Working from the top of the listing below, retype each line through the line containing "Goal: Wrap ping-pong", both included, with no pictures.

----

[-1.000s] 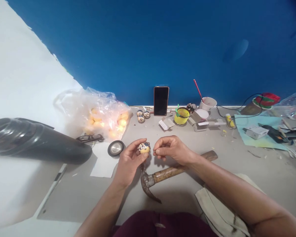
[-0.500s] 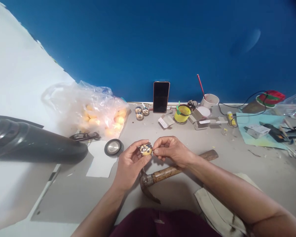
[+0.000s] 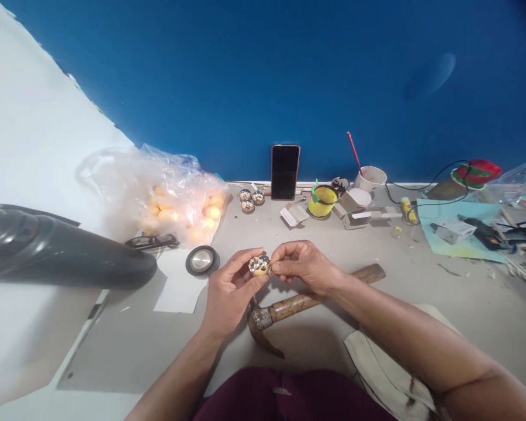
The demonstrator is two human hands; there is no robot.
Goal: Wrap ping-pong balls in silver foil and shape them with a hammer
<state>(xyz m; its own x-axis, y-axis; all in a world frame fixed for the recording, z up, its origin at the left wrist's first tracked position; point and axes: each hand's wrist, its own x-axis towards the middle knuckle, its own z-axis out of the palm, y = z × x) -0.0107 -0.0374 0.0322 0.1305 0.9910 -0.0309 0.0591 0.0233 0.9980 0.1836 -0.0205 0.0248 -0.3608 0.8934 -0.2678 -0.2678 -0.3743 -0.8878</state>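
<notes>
My left hand holds a small yellow ball between thumb and fingers. Shiny silver and gold studs cover much of its upper side, while bare yellow shows below. At the ball's right side, my right hand is closed in a pinch; what its fingertips hold is too small to make out. Beneath the hands lies a claw hammer, its wooden handle passing under my right wrist. Three similar studded balls sit together near the wall.
A clear plastic bag of yellow balls stands at back left, beside a dark cylinder. A round metal-centred lid rests on white paper. A phone leans on the blue wall. Rightward are a yellow cup, small boxes and a cloth.
The view has shifted very slightly. Both hands stay at the ball, with the right fingertips still against its right side.
</notes>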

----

COMPLETED TASK
[-1.000s] 
[-0.500s] 
[+0.000s] 
The demonstrator is two human hands; there is no robot.
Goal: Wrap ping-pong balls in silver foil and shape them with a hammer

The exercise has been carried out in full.